Приходили ночи вместе со страшной давящей тишиной. А неподалёку обитало никем не узнанное зло. Оно подбиралось медленно и нескладно, и искало выхода себе в обидах и мелких ссорах, в которых после было не отыскать виновных. Мир скреплялся наскоро и пугливо, словно для чужих глаз.
— Послушай меня, Иисус, -говорила Мария, -давай вернёмся к морю. Не смотри на небо -оттуда родом твоя печаль!
Он просил прощения одними глазами, но из них смотрело то же небо, а губы шептали невольный приговор:
— Значит, отныне быть печали…
— Но что, что же случилось, чего же ждал ты, скажи… Объясни мне, чего я не понимаю, научи, покажи! -В исступлении билась она, не зная, чем ему угодить теперь.
Подходил Фома, садился рядом, подтягивал длинные худые ноги и сочувственно вздыхал.

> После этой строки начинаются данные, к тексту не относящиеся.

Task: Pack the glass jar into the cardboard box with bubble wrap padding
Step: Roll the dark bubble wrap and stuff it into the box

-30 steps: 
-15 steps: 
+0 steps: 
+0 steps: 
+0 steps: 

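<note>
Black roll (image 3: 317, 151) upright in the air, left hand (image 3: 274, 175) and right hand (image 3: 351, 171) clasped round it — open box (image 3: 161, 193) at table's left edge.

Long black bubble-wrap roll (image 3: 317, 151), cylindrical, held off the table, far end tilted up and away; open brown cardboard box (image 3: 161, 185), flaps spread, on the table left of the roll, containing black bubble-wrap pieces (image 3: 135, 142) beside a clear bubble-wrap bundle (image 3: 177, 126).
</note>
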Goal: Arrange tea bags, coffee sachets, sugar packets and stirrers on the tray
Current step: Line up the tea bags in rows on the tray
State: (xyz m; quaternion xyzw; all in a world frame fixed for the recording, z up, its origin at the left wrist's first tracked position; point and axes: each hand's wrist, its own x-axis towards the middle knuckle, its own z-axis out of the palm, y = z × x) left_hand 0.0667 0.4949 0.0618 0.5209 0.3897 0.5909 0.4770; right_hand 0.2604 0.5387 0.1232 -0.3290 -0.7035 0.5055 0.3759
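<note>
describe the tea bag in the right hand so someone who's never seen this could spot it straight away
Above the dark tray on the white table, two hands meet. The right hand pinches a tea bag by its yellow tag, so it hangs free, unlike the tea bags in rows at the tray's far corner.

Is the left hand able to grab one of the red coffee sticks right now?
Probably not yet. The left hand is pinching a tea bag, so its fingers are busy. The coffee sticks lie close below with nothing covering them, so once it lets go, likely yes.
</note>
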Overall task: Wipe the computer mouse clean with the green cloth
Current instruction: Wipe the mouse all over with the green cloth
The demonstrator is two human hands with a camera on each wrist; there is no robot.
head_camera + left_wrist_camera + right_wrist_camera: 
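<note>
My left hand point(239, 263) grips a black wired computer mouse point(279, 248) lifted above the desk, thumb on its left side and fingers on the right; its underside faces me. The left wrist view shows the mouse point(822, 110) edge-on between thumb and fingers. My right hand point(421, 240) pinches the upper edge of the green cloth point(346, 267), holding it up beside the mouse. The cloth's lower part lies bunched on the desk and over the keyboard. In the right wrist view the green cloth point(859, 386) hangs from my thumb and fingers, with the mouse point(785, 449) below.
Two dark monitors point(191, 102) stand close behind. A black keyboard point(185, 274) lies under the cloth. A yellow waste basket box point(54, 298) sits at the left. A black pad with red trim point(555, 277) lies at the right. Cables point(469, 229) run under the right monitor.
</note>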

— Вот мы и обошли всю Галилею… -сообщал он. — Самое время податься куда подальше… как считаешь?… Я тебе скажу — если это Царствие где-то есть, мы его непременно отыщем!
Иисус невесело улыбался и качал головой.
— Ты обещал нам вечную жизнь, учитель, -переминаясь с ноги на ногу, смущённо напоминал Пётр.
— Ты говорил, что мы всегда будем с тобой, Иисус, -плаксиво встревал Иуда.-А что же будет теперь?
Он смотрел на них взглядом раненого оленя, исполненным достоинства и боли.
— Ступайте прочь и ни о чём не тревожьтесь, -упрямо повторял он.-Я исполню всё, что обещал.
Не в один ли из дней этого небывало жаркого лета за белёсой дымкой тумана вдруг скрылось небо? Не тогда ли жгучий сухой ветер пустыни вслед за раскалённым воздухом принёс с юга первое дыхание беды?
После они избегали говорить об этом, чтобы не пришлось спрашивать себя, почему потом он сам дал ей дорогу.
Сама собой случилась осень. Поспели маслины, и в первый день седьмого месяца тишри от Сотворения Мира наступил год три тысячи семьсот девяносто четвёртый. Потом в великий день Йом Кипур был отпущен в пустыню покаянный козёл, а Израилю прощены все грехи.
А на шумный праздник Сукот в Иерусалиме, когда в Храм входила торжественная процессия с водой из священного источника Шилоах, у внутренней стены возле южного входа в я зыческий двор стоял черноволосый странник и молча наблюдал за происходящим. Когда ликующая толпа, причастившись радости водочерпания, устремилась мимо него вслед за процессией во двор священников, он один остался стоять, не шелохнувшись, посреди всеобщего веселья, задумчиво глядя перед собой.
Несколько часов спустя в Кедронской долине, вдали от шумных улиц города, медленно заползало за гору холодное осеннее солнце.